In parallel, the Python modules CaliPytion and EnzymePynetics were developed. Thereby, individual requirements of each research scenario fostered the implementation of various functionalities, resulting in a feature-rich yet generic workflow.

Data analysis with Jupyter Notebooks#

All data analysis was carried out in Jupyter Notebooks by applying the developed workflow for kinetic parameter estimation. Within the next chapters, the latest results of all four experimental scenarios are shown. Thereby, the applicability of the workflow is demonstrated while analyzing and discussing the results of the respective scenario.
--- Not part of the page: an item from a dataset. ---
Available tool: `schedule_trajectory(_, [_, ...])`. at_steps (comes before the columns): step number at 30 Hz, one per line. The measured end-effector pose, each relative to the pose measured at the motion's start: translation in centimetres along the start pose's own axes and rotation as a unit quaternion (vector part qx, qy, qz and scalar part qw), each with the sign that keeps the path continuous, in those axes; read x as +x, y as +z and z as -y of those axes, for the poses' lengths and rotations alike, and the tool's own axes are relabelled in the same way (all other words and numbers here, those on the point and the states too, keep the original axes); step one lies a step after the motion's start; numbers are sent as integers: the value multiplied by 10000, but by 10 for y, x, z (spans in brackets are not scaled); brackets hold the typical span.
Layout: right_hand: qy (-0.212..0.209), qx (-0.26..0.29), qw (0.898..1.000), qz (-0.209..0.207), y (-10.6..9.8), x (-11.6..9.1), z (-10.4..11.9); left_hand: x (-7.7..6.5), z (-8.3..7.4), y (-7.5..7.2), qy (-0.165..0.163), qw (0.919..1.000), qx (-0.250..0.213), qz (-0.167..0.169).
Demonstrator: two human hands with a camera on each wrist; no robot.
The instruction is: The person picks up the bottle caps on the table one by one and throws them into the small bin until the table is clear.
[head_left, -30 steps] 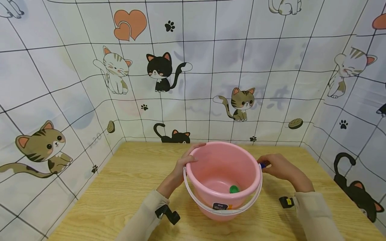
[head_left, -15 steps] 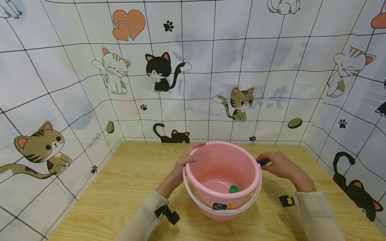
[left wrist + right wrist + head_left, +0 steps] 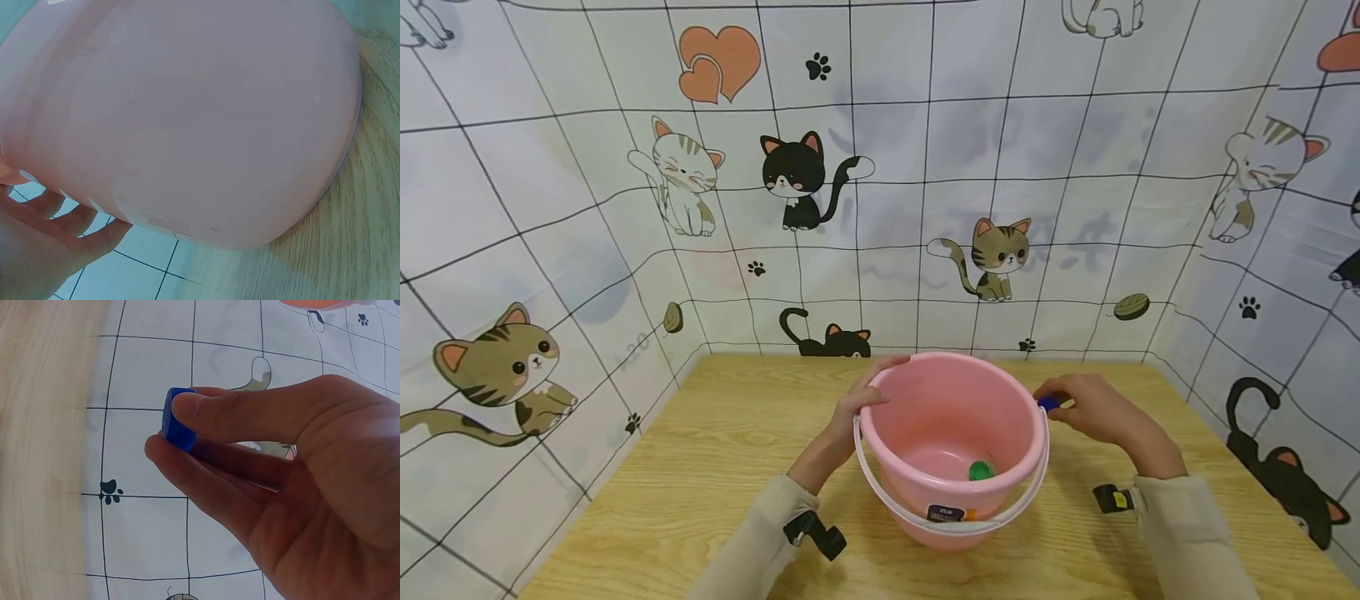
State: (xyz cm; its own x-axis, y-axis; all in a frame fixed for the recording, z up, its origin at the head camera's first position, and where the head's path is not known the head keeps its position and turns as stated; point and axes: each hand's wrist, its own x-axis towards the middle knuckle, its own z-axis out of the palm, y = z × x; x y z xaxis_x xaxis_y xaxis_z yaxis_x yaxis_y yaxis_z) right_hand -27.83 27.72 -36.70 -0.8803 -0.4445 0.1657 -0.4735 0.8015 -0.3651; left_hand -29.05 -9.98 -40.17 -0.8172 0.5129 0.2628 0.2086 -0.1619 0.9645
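A pink bucket (image 3: 958, 396) stands on the wooden table, its mouth tilted toward me. My left hand (image 3: 848, 423) holds it by the left side of the rim, thumb over the edge and fingers spread along the outside wall. Just beyond the right side of the rim, my right hand (image 3: 1101, 410) pinches a small round blue cap (image 3: 179, 428) between thumb and fingertips. Inside the bucket, a green cap (image 3: 981, 471) lies on the bottom toward the right.
The bucket's white handle (image 3: 951, 527) hangs down across its front, over a dark label (image 3: 947, 512). The wooden tabletop (image 3: 752, 417) reaches back to a cloth wall (image 3: 895, 275) with cats and grid lines. Similar walls stand left and right.
My right hand has shifted very slightly left toward the rim with the blue cap, and more of the cap now shows. Bucket, green cap and left hand stay as they were.
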Motion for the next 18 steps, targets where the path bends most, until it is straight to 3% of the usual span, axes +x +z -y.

Since the analysis was conducted in Jupyter Notebooks, each of the following chapter is a executed Jupyter Notebook. Hence all figures and tables for data visualization were generated at runtime of the analysis. Thereby, the applicability of Jupyter Notebooks for reproducible and comprehensive computational workflows in a scientific environment is demonstrated. Every scenario consists of a short description of the project’s background and methodology carried out by the project partners in the laboratory. Additionally, data preparation, kinetic modeling steps, and the results are shown was well as project specific results are discussed. All notebooks can be launched interactively by clicking on the -icon in the upper section of each scenario page. As a result, all analysis can be interactively repeated. Therefore, it is highly recommended to read this work in its conceptualized form.